I have a list of words that I wish to iterate over and determine whether or not they exist within a given string.

I want to match on a word anywhere within the given text, but I do not want to match within a word (i.e. A search for foo should not match on "food" and a search for bar should not match on "rebar").

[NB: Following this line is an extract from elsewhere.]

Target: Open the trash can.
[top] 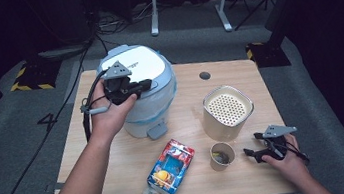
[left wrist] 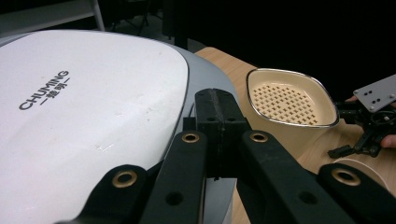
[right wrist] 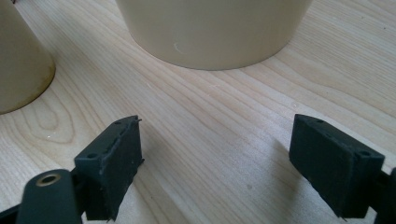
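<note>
A white-lidded grey pedal bin [top: 144, 88] stands at the table's back left, its lid down and marked CHUMING [left wrist: 84, 107]. My left gripper [top: 141, 86] is over the lid's right side, its jaws pressed together with nothing between them [left wrist: 219, 119]. My right gripper [top: 252, 153] rests low on the wood at the front right, jaws wide apart over bare table [right wrist: 215, 158]. A cream container with a perforated top [top: 227, 112] stands just beyond it. A small paper cup [top: 222, 156] sits to the right gripper's left.
A colourful carton [top: 170, 168] lies flat near the front edge, between my two arms. The bin's grey pedal [top: 156, 130] sticks out toward me. A dark grommet hole [top: 204, 75] marks the wooden table [top: 238, 75] behind the cream container.
</note>
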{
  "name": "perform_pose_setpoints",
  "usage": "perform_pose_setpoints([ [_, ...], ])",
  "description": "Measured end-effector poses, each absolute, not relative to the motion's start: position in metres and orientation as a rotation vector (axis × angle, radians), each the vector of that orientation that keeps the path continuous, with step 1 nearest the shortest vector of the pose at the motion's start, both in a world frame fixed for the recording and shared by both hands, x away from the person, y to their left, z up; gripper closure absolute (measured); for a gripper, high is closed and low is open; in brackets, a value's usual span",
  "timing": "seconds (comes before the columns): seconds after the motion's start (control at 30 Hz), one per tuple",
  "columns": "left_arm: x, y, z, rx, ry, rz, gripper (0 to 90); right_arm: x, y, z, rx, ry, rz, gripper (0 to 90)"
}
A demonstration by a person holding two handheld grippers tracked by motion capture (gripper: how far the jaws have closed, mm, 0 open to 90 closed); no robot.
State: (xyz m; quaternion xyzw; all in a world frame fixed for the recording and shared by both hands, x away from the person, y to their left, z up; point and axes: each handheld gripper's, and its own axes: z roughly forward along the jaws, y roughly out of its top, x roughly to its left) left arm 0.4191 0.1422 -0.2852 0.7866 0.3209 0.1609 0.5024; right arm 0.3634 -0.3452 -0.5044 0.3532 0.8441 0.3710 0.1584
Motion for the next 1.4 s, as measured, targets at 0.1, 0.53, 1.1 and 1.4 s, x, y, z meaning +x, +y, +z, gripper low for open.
perform_pose_setpoints([
  [0.1, 0.418, 0.139, -0.285, 1.913, 0.767, 0.415, 90.0, 0.363, -0.345, -0.504, 1.010, 2.414, 1.061, 17.1],
  [0.53, 0.419, 0.140, -0.284, 1.923, 0.781, 0.411, 90.0, 0.363, -0.345, -0.504, 1.011, 2.414, 1.061, 17.1],
  [1.1, 0.392, 0.138, -0.275, 1.830, 0.660, 0.348, 62.1, 0.363, -0.345, -0.505, 1.006, 2.416, 1.065, 17.2],
  [1.4, 0.378, 0.138, -0.280, 1.850, 0.647, 0.338, 59.0, 0.363, -0.345, -0.505, 1.007, 2.416, 1.065, 17.2],
])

XSLT 2.0 REGEX does not have a word boundary(\b), so I need to replicate it as best I can.

A: 

This is what I have come up with so far:

    <!-- 
         [^a-zA-Z] attempts to prevent matching within words when used as a prefix or suffix to a regex expression
     -->
 <xsl:variable name="b" select="'[^a-zA-Z]'" />

<!-- 
        ^ ensures that the leading word can be matched 
        $ ensures that trailing word will be matched
 -->
<xsl:if test="matches($prose, concat('^',$word, $b),'i') or matches($prose, concat($b, $word, '$'),'i') or matches($prose, concat($b, $word, $b),'i')">

        <!--We found the word -->

</xsl:if>

This seems to be working reasonably well, but I am repeating virtually the same expression 3 times, which is not very efficient.

Mads Hansen
+1  A: 

You can use alternation to avoid repetition:

<xsl:if test="matches($prose, concat('(^|\W)', $word, '($|\W)'),'i')">
Tim Pietzcker
That expression would not compile because XSLT doesn't have non-capturing groups. However, \W is supported and alternate patterns for the first and third group does simplify things nicely. The following expression does work: `matches($prose, concat('(^|\W)', $word, '($|\W)'),'i')`
Mads Hansen
OK, thanks. Will edit my answer :)
Tim Pietzcker
A: 

If your XSLT 2.0 processor is Saxon 9 then you can use Java regular expression syntax (including \b) with the functions matches, tokenize and replace by starting the flag attribute with an exclamation mark:

<xsl:value-of select="matches('all foo is bar', '\bfoo\b', '!i')"/>

Michael Kay mentioned that option recently on the XSL mailing list.

Martin Honnen
@Martin - have you gotten it to work? I see that Michael Kay said it is an "undocumented, largely untested, and completely non-conformant option". When I run it against Saxon 9.2.0.3 in oXygen 11 it throws an error: net.sf.saxon.trans.XPathException: Invalid character '!' in regular expression flags - Invalid character '!' in regular expression flagsStart location: 881:0URL: http://www.w3.org/TR/2005/WD-xpath-functions-20050211/#ERRFORX0002
Mads Hansen
Yes, it works fine for me with Saxon 9.2 HE, tested (now) with both 9.2.0.5 and 9.2.0.3, run from the command line with e.g. java -jar saxon9he.jar. I am not sure why you get that error, but that URL referring to a working draft (WD) version of the XPath functions might indicate you are running an older version of Saxon than you believe.